Microsoft Academic Graph: when experts are not enough

  • Kuansan Wang ,
  • ,
  • Charles Huang ,
  • Chieh-Han Wu ,
  • Yuxiao Dong ,
  • Anshul Kanakia

Quantitative Science Studies | , Vol 1(1): pp. 396-413

https://doi.org/10.1162/qss_a_00021

Publication | Publication

An ongoing project explores the extent to which artificial intelligence (AI), specifically in the areas of natural language processing and semantic reasoning, can be exploited to facilitate the studies of science by deploying software agents equipped with natural language understanding capabilities to read scholarly publications on the web.
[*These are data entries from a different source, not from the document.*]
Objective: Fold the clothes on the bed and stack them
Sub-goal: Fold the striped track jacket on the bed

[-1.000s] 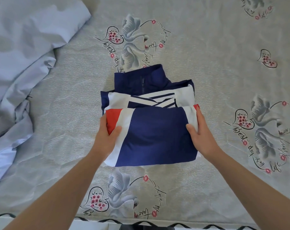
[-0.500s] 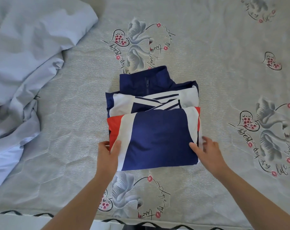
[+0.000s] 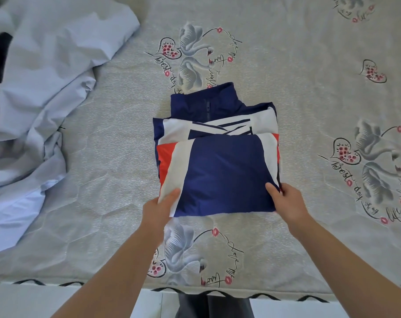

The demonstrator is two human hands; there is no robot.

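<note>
The folded jacket (image 3: 217, 161) lies flat mid-bed, collar away from the person. The left hand (image 3: 159, 208) has its grip clamped on the near left corner, thumb on top and fingers hidden beneath. The right hand (image 3: 287, 203) pinches the near right corner the same way.

The risk, as I judge it, is the fold coming undone. The cloth looks thin, smooth and slippery, a shell fabric in navy, white and red panels, and the layers sit loose on one another. Lifted by the near corners only, the far half and the stiff zip collar could sag and slide out, so the neat rectangle would open.

The bed (image 3: 309, 65) has a quilted, matte grey cover printed with swans and hearts. A crumpled pale blue sheet (image 3: 41, 92) lies well apart at the left, soft and deeply creased.
</note>
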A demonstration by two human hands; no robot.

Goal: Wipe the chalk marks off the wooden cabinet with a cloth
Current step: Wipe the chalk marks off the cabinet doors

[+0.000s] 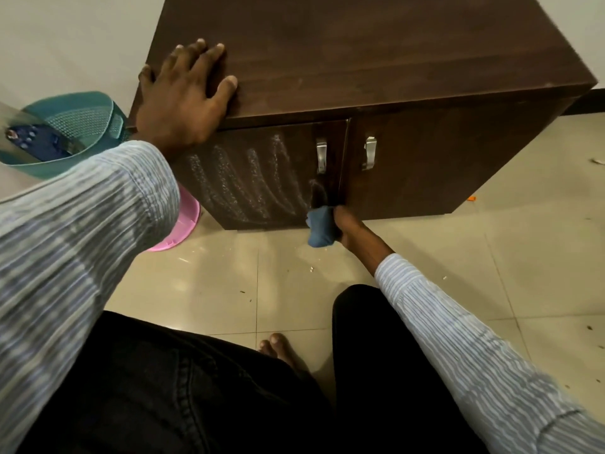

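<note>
A dark brown wooden cabinet (360,54) stands on the tiled floor against the wall. White chalk marks (248,181), several curved bands, cover its left door. My left hand (183,99) lies flat on the cabinet's top left corner, fingers spread, holding nothing. My right hand (350,231) grips a bunched blue cloth (319,229) and presses it against the lower right part of the left door, just below the metal handle (321,155). A wiped dark streak runs up from the cloth.
A teal mesh basket (65,132) with a dark object inside stands left of the cabinet. A pink plastic dish (183,224) lies on the floor by the cabinet's left corner. The right door has its own handle (369,154). My knees and a bare foot (278,348) are below.
</note>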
The knowledge extracted by these AI agents is organized into a heterogeneous graph, called Microsoft Academic Graph (MAG), where the nodes and the edges represent the entities engaging in scholarly communications and the relationships among them, respectively. The frequently updated data set and a few software tools central to the underlying AI components are distributed under an open data license for research and commercial applications. This paper describes the design, schema, and technical and business motivations behind MAG and elaborates how MAG can be used in analytics, search, and recommendation scenarios. How AI plays an important role in avoiding various biases and human induced errors in other data sets and how the technologies can be further improved in the future are also discussed.